Rahhal El Ajlaoui,^a ^* El Mostapha Rakib,^a Souad Mojahidi,^a Mohamed Saadi ^b and Lahcen El Ammari ^b

^aLaboratoire de Chimie Organique et Analytique, Université Sultan Moulay Slimane, Faculté des Sciences et Techniques, Béni-Mellal, BP 523, Morocco, and ^bLaboratoire de Chimie du Solide Appliquée, Faculté des Sciences, Université Mohammed V de Rabat, Avenue Ibn Battouta, BP 1014, Rabat, Morocco
^*Correspondence e-mail: r_elajlaoui@yahoo.fr

Edited by H. Ishida, Okayama University, Japan (Received 24 December 2015; accepted 11 January 2016; online 16 January 2016)

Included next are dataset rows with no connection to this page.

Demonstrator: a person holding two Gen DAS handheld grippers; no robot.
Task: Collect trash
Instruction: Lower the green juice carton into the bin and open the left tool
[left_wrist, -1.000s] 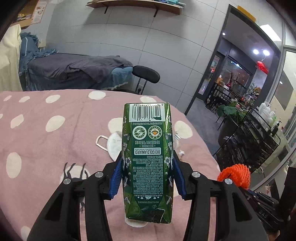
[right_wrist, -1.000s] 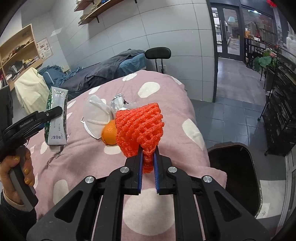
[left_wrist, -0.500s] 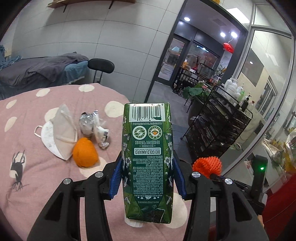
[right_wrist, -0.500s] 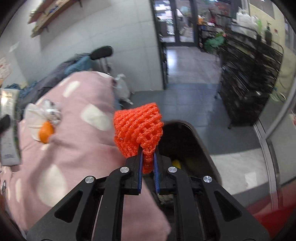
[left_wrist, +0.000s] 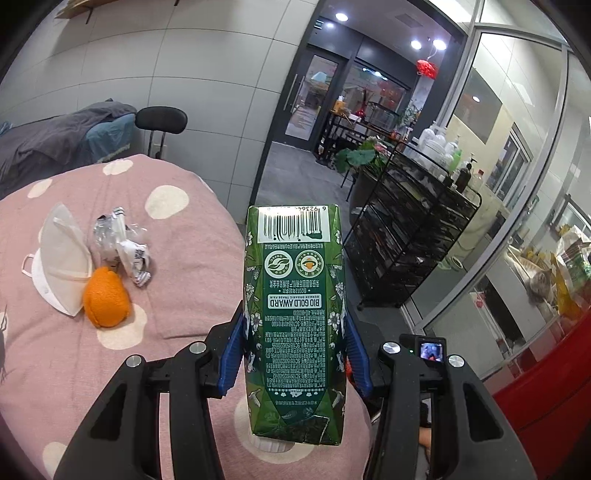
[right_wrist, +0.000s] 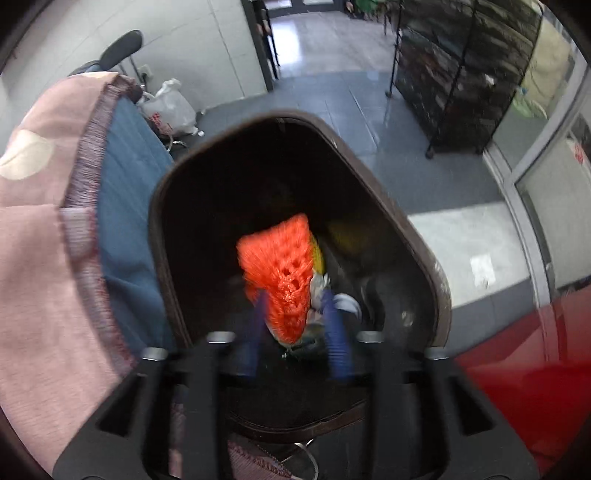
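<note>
One polka-dot pink blanket (left_wrist: 74, 373), grey-tiled wall (left_wrist: 207, 74) — glass doors (left_wrist: 314, 99)

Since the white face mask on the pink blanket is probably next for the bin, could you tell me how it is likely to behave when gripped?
The face mask looks like thin folded fabric, so probably very light and floppy; it should crush flat between the pads. Its ear loop hangs loose and may snag or trail. It leans against the orange peel, which could shift with it.

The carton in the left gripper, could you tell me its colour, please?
Dark green carton with white print and a barcode; clearest in the left wrist view.
</note>
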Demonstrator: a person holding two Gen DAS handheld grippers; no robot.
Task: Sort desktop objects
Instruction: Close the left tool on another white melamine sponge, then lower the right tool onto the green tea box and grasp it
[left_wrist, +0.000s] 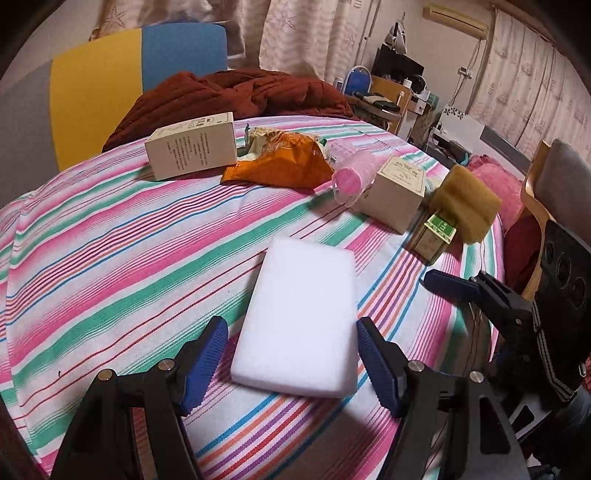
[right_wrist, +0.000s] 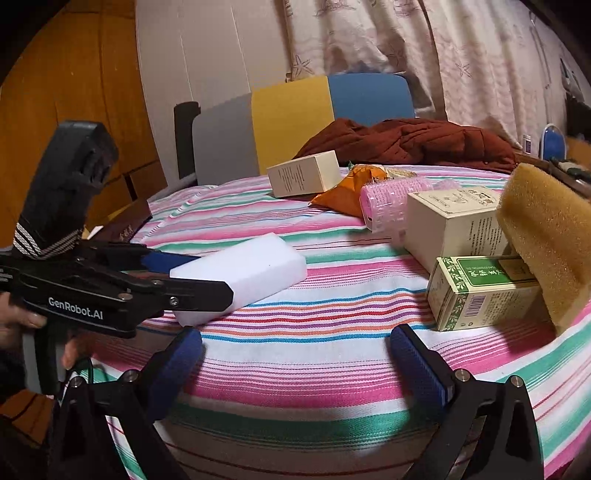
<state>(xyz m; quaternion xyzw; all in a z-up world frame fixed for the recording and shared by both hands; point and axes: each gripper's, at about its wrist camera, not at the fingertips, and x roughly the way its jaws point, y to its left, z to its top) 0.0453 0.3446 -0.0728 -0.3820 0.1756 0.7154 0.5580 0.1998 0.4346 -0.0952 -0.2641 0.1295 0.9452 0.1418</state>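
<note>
Straddling the white sponge (left_wrist: 299, 317), your left gripper (left_wrist: 291, 363) stands open, empty; closing off-centre could skid it. Right gripper (right_wrist: 295, 365) gapes empty.

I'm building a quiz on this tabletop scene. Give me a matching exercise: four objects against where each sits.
Things:
1. white foam block
2. tan sponge
3. pink hair roller
4. orange snack bag

Places:
A. leaning on the green-labelled box
B. between the left gripper fingers
C. beside the long cream box
D. against the square cream box

Pairs: 1-B, 2-A, 3-D, 4-C
</note>
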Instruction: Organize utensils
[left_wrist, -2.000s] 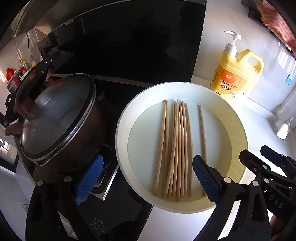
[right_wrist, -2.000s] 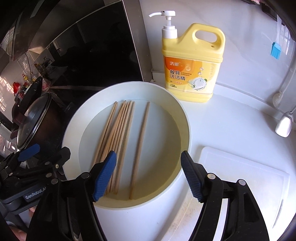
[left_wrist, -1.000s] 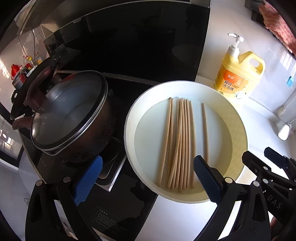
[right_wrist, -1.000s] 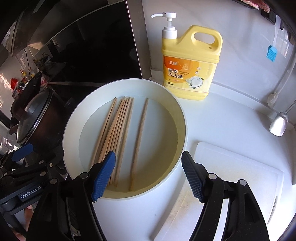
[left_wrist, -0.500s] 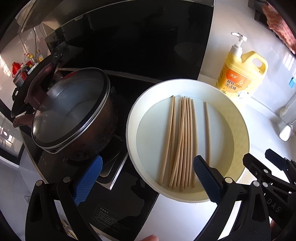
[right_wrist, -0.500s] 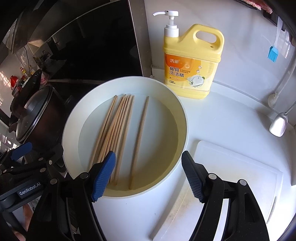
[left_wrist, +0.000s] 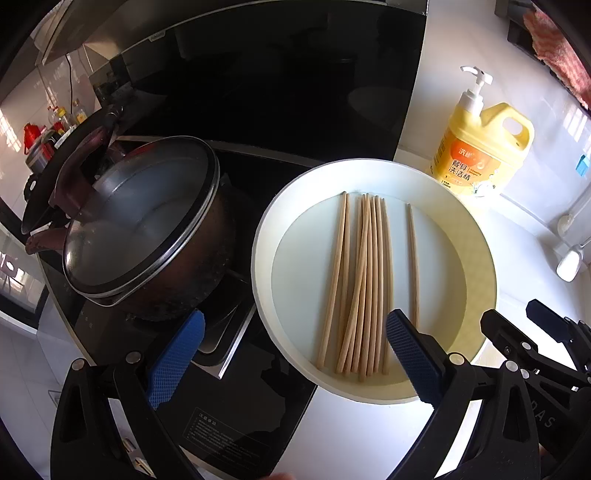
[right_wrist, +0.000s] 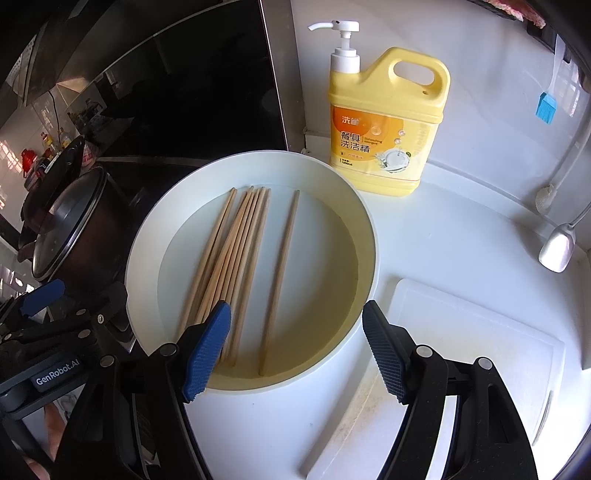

In the title compound, C₁₄H₁₃NO₂S₂, the rhodanine ring and the 3-methoxybenzylidene ring are nearly coplanar, as indicated by the dihedral angle of 1.77 (6)° between their planes. The allyl group is nearly perpendicular to the rhodanine ring, with a dihedral angle of 83.64 (19)°. An intramolecular C—H⋯S interaction forms an S(6) ring motif. In the crystal, molecules are linked by pairs of C—H⋯O hydrogen bonds into inversion dimers.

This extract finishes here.